Sunday, November 9, 2008

Six Unspectacular Things About Myself

Brenda tagged me to reveal six embarrassing things about myself.

1. I cannot wake up in the morning - I think 8 am is early, but I manage to kick myself out of bed by 6:30 during the week. Don't ask me how.

2. I read/write poetry during study time.

3. I cannot sit still in a classroom atmosphere - I zone out, write poetry/stories/journal entries. I'm still able to answer questions and participate in intellectual discussions - no idea how. My multitasking talents are honed to perfection, I guess.

4. I abhor paperwork, but I am entering a profession where it is the be-all end-all. God save my soul.

5. I am not comfortable dealing with other people's kids. Or with people, period. I'm going into Pediatrics. Yikes.

6. I don't have a single picture from a single birthday since my second one. Even though I celebrated some of them.

Terms & conditions!

1. link the person who tagged you: Brenda
2. mention the rules on your blog: (these are them).
3. list 6 unspectacular things about you: (see above)
4. tag 6 other bloggers by linking them: Brenda, do you honestly think I read blogs other than yours? Yikes.

Saturday, October 25, 2008

Wishful

Its a crazy month, stressful and exciting. I love it and hate it, all the guessing. Waiting for residency interviews is nailbiting-scary. And I stopped biting my nails in 1996.

The worst are the would-be-friendly rejection letters, because each of the programs I applied to have been carefully chosen. Of course, I have my step 1 score to thank for the showing so far, and I should get more starting Nov, once the MSPE's are released to programs. I think my MSPE looks good enough to garner me a few interviews more.

Its disconcerting to hear others say things like they have 15-20 interviews already - jeez. You popular, ideal doctor, go away from my life. Really. Stop making me feel inadequate already!
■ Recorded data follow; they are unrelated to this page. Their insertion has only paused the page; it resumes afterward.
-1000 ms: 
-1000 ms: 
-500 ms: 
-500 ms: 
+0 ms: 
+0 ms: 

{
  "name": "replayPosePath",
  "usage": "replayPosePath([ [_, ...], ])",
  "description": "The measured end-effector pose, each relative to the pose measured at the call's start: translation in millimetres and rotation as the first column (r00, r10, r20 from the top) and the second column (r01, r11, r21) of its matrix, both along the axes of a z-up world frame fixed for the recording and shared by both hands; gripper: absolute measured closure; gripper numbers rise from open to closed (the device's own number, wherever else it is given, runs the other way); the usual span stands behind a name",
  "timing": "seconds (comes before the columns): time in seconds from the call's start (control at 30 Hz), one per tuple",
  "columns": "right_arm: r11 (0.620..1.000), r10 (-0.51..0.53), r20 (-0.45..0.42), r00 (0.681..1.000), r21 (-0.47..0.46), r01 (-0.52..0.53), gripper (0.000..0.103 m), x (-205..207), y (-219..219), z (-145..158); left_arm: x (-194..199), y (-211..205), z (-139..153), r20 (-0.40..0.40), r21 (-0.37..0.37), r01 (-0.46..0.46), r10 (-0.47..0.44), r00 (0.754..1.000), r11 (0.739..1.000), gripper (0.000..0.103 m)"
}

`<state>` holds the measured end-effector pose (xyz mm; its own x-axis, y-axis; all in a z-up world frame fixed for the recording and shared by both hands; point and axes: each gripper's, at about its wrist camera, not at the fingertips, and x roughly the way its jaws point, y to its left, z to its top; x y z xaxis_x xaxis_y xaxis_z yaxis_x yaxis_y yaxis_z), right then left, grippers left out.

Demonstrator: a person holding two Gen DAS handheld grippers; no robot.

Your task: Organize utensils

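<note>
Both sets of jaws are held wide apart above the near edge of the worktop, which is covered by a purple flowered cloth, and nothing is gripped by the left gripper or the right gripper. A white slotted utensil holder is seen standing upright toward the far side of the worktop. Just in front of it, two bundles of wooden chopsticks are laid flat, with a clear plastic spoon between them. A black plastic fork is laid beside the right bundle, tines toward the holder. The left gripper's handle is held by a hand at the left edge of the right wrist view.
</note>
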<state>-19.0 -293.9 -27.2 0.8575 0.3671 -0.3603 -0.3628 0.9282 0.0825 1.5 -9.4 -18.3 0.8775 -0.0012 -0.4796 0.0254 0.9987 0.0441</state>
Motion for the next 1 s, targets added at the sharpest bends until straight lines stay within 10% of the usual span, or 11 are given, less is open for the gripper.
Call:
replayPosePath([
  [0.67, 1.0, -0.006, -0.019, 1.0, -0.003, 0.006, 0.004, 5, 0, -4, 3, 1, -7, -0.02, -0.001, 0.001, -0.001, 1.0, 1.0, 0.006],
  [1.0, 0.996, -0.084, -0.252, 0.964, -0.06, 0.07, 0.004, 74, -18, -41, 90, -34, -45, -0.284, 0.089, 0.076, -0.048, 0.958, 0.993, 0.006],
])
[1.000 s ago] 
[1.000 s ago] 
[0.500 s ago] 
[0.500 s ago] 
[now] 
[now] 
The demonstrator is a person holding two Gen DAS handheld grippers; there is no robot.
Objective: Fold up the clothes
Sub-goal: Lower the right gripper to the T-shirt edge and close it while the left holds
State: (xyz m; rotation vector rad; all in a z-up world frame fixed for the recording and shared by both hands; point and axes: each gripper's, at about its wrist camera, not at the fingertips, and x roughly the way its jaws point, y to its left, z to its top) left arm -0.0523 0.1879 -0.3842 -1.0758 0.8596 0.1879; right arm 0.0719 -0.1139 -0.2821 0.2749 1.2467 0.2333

I want to get a good residency; I want it so bad it hurts sometimes. I want to be free of worrying! This whole process is going to drag on for six months, right until March. ITS TOO DAMN LONG!!!

Thursday, August 28, 2008

Coelomic Musings 3

{One of a series of poems from the hospital}

My thoughts are imprisoned
outside the window
like moths trying to get in
to burn themselves at the altar
of your bedside reading lamp.

I sit with you,
my body a question mark
dangling on a chair,
you a semicolon curled
in paralysis.
Together we watch
technicolor miracles - a red-blazered witch
speaks of deaths, lives, money.

The quiet ticking of the clock
becomes too loud and long
from eon to eon.
I hallucinate about endless sea,
open cloud and free wind.

Freshly mown grass
and new delivered button roses
offer a moment's glimpse
at Life as we both once knew it.

Your grateful touch
brings my skewered perception
to book, the razor-edge of death
is walkable again.

I dont need caffeine anymore

Friday, August 22, 2008

Compressed three month Blog

It has been such a crazy time since I last posted here. I've moved from friend's place to a pretty condo in suburban Chicago to sharing an apartment with three other girls and calling a room the size of a closet my own. Of course, this claustrophobia-inducing room is temporary until I can find better accomodations.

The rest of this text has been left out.